WHEREAS, the Company and the Holders entered into an Amendment Agreement dated as of August 24, 2011 (the “Second Amendment Agreement”), amending certain of the rights and obligations of the parties arising under the Securities Purchase Agreement and the Prior Certificate of Designations;
WHEREAS, the Company and the Holders entered into a Consent and Amendment Agreement dated as of January 19, 2012 (the “Third Amendment Agreement”), amending certain of the rights and obligations of the parties arising under the Securities Purchase Agreement, approving the entry into the Asset Purchase Agreement (as defined in the Third Amendment Agreement) between the Company and Solana Therapeutics, Inc. and approving the adoption of a “New Certificate of Designations” (as defined in the Third Amendment Agreement);
WHEREAS, subsequent to the closing of the transactions contemplated under the Asset Purchase Agreement, the Company changed its corporate domicile from Delaware to California, whereupon the Company filed Articles of Incorporation with the California Secretary of State (the “Articles of Incorporation”), which effectively replaced the New Certificate of Designations and established the rights, preferences and privileges of the following series of preferred stock, which, upon effectiveness of the Articles of Incorporation, was and is currently the preferred stock held by the Holders: Series C-12 Convertible Preferred Stock (the “Series C-12 Preferred”); Series C-22 Convertible Preferred Stock (the “Series C-22 Preferred” and, together with the Series C-12 Preferred the “Series C Preferred”); Series D-12 Convertible Preferred Stock (the “Series D-12 Preferred”); and Series D-22 Convertible Preferred Stock (the “Series D-22 Preferred” and, together with the Series D-12 Preferred, the “Series D Preferred,” and the Series C Preferred, together with the Series D Preferred, the “Preferred Stock”);
WHEREAS, the Company and the Holders entered into a Consent and Waiver Agreement, dated as of December 7, 2012 (the “Fourth Amendment Agreement”), whereby the Holders waived certain rights arising under the Articles of Incorporation;
WHEREAS, the Holders currently own warrants to purchase “Units,” with each Unit consisting of: (i) one share Series C-22 Preferred; and (ii) a warrant to purchase one share of Series D-22 Preferred (the “Series C-22 Warrants”);
WHEREAS, the Holders wish to waive certain other rights arising under the Articles of Incorporation and also wish to amend the Series C-22 Warrants, with such waiver and amendment being effective as of December 31, 2012, as set forth below;
WHEREAS, the undersigned Holders represent the required threshold to effect such a waiver under the Articles of Incorporation and to amend the Series C-22 Warrants; and
WHEREAS, the undersigned Holders wish to exercise a portion of the Series C-22 Warrants, as amended pursuant to this Agreement, with such exercise being effective as of December 31, 2012.

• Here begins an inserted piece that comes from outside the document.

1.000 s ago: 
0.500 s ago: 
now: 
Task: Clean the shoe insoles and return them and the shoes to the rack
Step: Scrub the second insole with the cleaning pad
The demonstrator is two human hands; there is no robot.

NOW, THEREFORE, in consideration of the mutual covenants and agreements contained in this Agreement, and for other good and valuable consideration, the receipt and sufficiency of which are hereby acknowledged, the parties hereto agree as follows:
1. Capitalized Terms. Capitalized terms used and not otherwise defined herein shall have the meanings ascribed to such terms in the Fourth Amendment Agreement.
2. Representations and Warranties of the Holders. Each of the Holders hereby represents and warrants to the Company that, with respect solely to itself and not with respect to any other Holder, each Holder has the requisite power and authority to enter into the Agreement, and if the Holder is an entity, such Holder is a corporation, limited liability company or partnership duly incorporated or organized, validly existing and in good standing under the laws of the jurisdiction of its incorporation or organization.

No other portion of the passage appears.